Today Will Be Different
Weidenfeld and Nicolson 2016 (I own a copy, courtesy the publisher)
After the phenomenal success that was Where'd You Go, Bernadette?, Maria Semple found her way onto my list of go-to authors. Her writing did that rare thing-- it made me laugh without making me feel like I was reading something that was going to rot my teeth. I can still remember the way that it felt to be sucked into the world of Where'd You Go, Bernadette?, right down to the fact that I played Monopoly with my family the evening after I finished it.
In the interim between these two books, I've read Semple's (then) hard to find debut, This One is Mine, which in my opinion was a better, edgier book than its Baileys' Women's Prize follow up, and watched all of television's Arrested Development, which Semple was involved in writing.
So when I heard that she had a new book out in 2016, you could say that I was excited.
The protagonist of Today Will Be Different is eminently relateable. Eleanor Flood was once the head animator on a beloved television show called Looper Wash. These days, she is mother to Timby (named by an autocorrect mishap) and wife to Joe, a surgeon who caters to sports stars and famous people who won't wait in the same waiting rooms as the normal folk. The book, aside from a number of flashbacks, takes place over the course of a single day, beginning with Eleanor telling herself when she wakes up that today is going to be a better sort of day and she is going to be a better version of herself. However, the best laid plans and all that, Eleanor's day turns out nothing like she had planned, beginning with the moment Timby's school rings to say that he has yet another stomach ache and needs to be picked up.

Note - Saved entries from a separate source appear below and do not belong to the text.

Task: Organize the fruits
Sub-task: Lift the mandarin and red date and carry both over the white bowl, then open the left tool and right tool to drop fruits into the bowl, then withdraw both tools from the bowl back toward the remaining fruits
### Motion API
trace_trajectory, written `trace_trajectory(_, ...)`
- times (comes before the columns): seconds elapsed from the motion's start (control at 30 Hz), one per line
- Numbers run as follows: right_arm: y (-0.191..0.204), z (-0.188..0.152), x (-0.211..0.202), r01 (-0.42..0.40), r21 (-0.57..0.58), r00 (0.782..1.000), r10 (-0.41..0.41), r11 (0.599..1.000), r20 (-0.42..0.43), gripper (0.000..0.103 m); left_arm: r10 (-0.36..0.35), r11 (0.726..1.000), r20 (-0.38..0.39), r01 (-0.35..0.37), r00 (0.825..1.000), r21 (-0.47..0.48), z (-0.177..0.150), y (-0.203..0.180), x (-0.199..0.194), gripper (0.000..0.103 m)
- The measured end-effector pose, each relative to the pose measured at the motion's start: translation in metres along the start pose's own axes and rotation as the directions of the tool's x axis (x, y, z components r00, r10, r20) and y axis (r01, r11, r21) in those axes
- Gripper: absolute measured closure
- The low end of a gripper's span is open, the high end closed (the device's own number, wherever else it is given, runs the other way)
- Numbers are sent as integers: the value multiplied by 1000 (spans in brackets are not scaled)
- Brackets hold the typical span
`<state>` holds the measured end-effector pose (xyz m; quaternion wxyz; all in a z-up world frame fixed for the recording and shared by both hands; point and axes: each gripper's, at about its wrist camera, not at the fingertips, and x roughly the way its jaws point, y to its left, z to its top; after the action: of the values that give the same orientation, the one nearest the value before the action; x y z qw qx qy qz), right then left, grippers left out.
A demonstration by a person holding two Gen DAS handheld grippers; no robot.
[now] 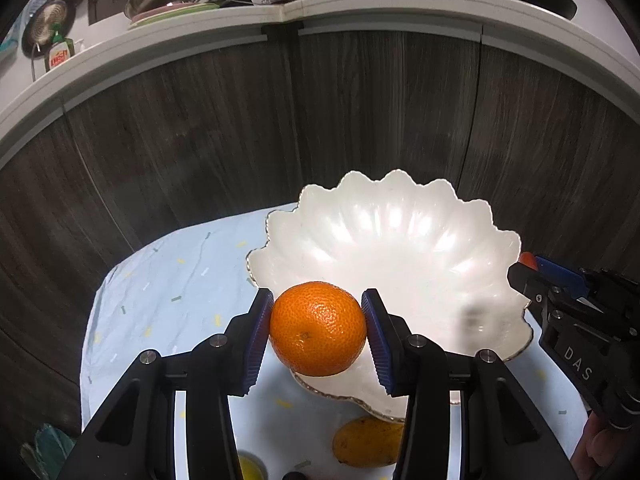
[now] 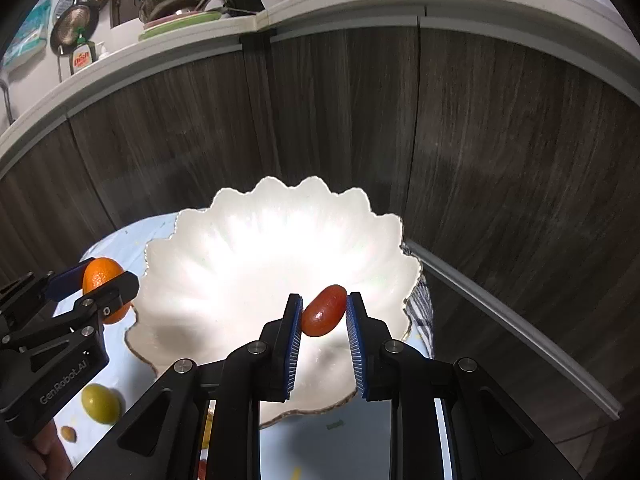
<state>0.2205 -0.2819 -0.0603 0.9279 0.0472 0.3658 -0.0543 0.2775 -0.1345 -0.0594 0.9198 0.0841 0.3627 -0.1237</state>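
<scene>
Left wrist view: left claw (image 1: 318, 330) clamped on an orange (image 1: 318, 328), blue pads against its sides, low centre of frame over the near rim of a white scalloped bowl (image 1: 400, 232). Orange round, no clear long axis; navel dimple faces the camera. A yellow mango (image 1: 366, 442) at bottom centre lies on the pale blue surface (image 1: 168, 292), its right end hidden behind a claw finger. A yellow-green fruit at the bottom edge is cut off. Right claw (image 1: 528, 268) enters at right edge; only a red tip of its load shows.

Right wrist view: right claw (image 2: 323, 316) nearly closed on a small red oblong fruit (image 2: 323, 316), kind unclear, over the bowl's near side; long axis tilts from lower left to upper right. Left claw (image 2: 108, 286) at left edge partly covers the orange. A lemon (image 2: 100, 403) lies at lower left.
</scene>
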Motion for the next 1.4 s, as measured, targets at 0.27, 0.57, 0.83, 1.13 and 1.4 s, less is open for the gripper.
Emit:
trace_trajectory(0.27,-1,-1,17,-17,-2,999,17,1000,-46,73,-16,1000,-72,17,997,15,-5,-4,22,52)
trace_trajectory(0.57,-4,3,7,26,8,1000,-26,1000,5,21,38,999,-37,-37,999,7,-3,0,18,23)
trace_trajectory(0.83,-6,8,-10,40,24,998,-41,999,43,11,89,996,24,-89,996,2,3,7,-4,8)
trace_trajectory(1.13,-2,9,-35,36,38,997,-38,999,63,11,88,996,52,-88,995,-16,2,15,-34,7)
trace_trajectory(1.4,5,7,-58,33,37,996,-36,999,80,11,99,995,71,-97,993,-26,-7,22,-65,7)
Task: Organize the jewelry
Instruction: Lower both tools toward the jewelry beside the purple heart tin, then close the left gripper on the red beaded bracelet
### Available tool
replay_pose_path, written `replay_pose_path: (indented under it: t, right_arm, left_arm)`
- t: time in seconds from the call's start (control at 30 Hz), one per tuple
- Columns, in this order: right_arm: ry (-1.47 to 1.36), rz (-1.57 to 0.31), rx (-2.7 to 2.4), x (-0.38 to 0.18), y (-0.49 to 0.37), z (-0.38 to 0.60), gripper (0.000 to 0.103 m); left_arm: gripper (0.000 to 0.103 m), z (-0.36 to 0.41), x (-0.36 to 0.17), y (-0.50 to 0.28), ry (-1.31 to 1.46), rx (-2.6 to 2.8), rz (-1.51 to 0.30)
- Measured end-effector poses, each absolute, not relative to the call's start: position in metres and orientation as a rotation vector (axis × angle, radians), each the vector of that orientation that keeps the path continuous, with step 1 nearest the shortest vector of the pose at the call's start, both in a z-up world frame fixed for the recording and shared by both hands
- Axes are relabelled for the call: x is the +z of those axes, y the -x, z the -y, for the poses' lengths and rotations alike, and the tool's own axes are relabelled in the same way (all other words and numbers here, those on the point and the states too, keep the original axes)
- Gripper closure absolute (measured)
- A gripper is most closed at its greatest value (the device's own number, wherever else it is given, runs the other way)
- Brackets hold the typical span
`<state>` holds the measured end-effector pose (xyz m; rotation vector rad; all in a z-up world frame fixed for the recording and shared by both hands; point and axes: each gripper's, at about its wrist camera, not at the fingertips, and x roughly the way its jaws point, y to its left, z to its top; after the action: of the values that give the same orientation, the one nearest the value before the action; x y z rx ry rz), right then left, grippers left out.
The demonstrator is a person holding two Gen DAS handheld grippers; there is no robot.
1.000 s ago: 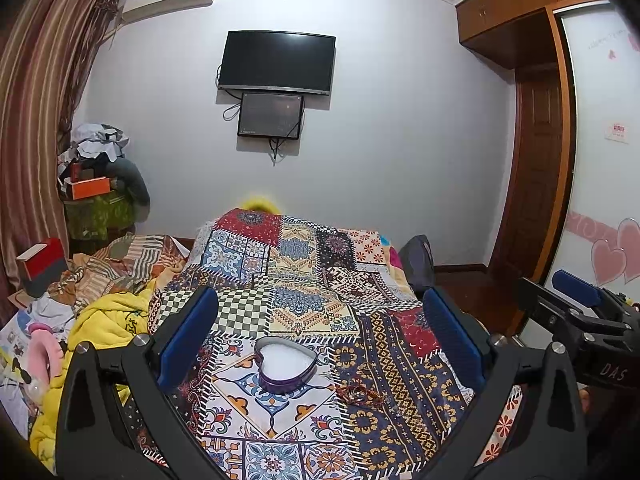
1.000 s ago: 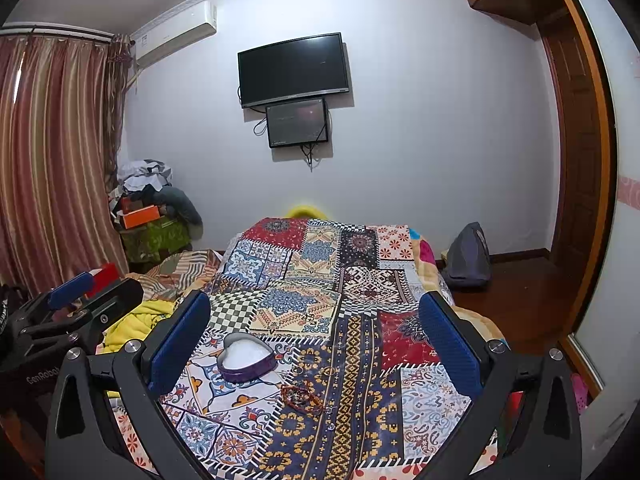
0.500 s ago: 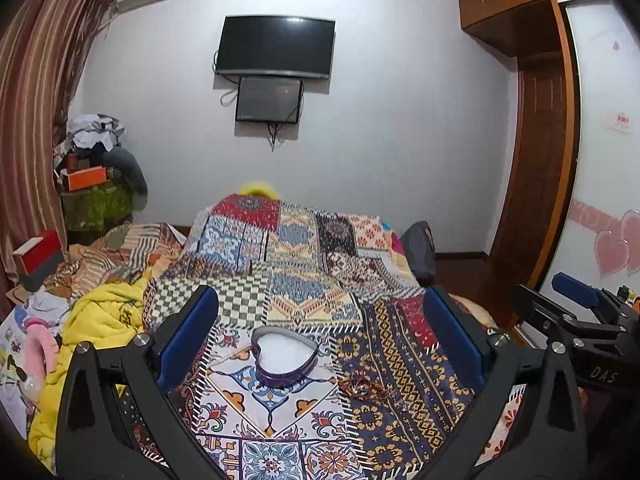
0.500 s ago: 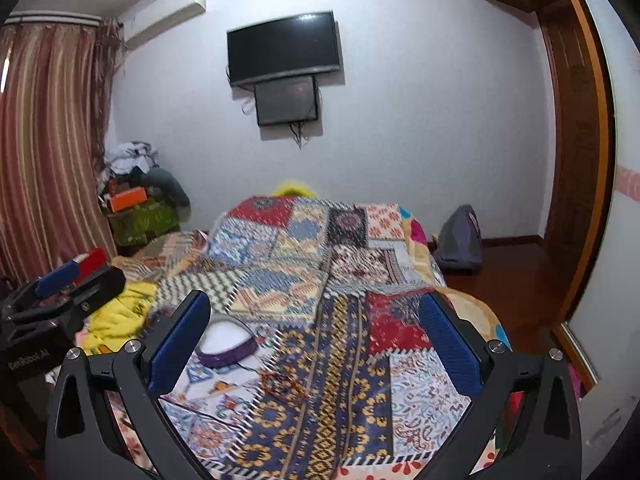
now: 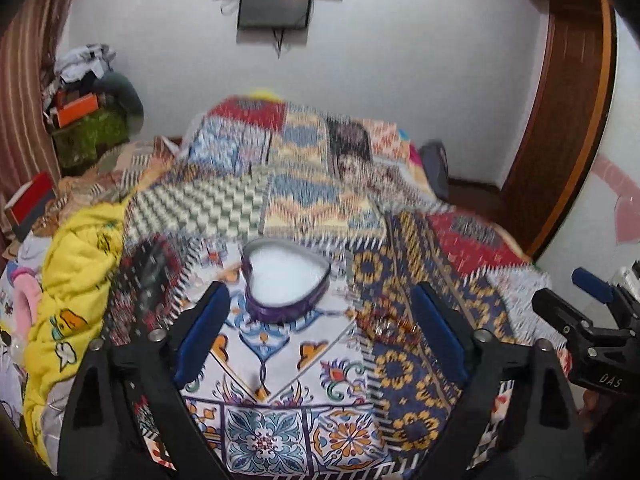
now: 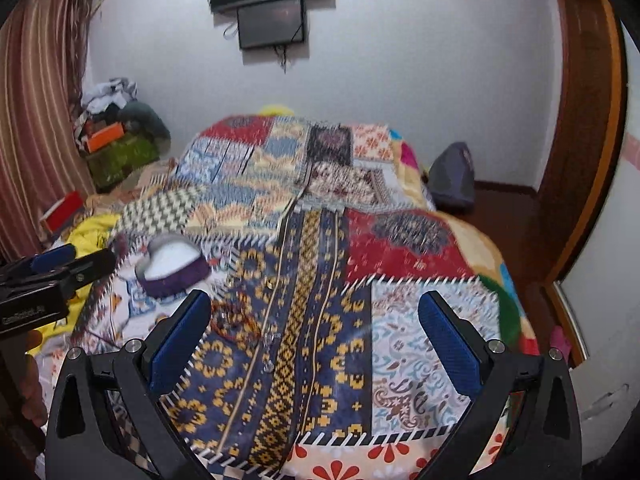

The thing about Today Will be Different is that I expected it to be funny but I think it would be more accurate to say that it is wry. The cynical thoughts we encounter through Eleanor's first person narration are those which are familiar, be it the incarceration of trendy young Mums and ultra- PC private schools ala Liane Moriarty's Big Little Lies or the very familiar indictment of people who wear yoga pants but don't actually go to yoga. While this book is interesting and makes some great observations, it did not have the laugh out loud moments that I was expecting.
Perhaps that is because there is tragedy in Eleanor's backstory which makes her (unbeknownst to herself even) quite prone to bouts of low mood and ultra high self-criticism. She seems to me to not be coping well at all, and yet she believes the things that are not going so well for her are due to failings on her part, rather than the fact that her mother died when she was nine, her father was an alcoholic bookie, and her sister married an emotionally manipulative man who separated two women who had previously been very close.
I was intrigued by the story of Eleanor's life before the today of the title, but the book never really lets you get close enough-- those parts of the story are told in third person, including, bizarrely, an anecdote about an altercation with a yoga teacher told by Joe. I would have liked to have seen more of what happened, and more of a resolution of what came after the day of the novel, as these were the moments when there was a real sense of how low Eleanor had sunk in the time that had passed.
The high points of this novel were Eleanor's interactions with Timby, which were often full of surprising but realistic truisms out of the mouths of babes.
Go into this novel not expecting Bernadette, but expecting something a lot more real.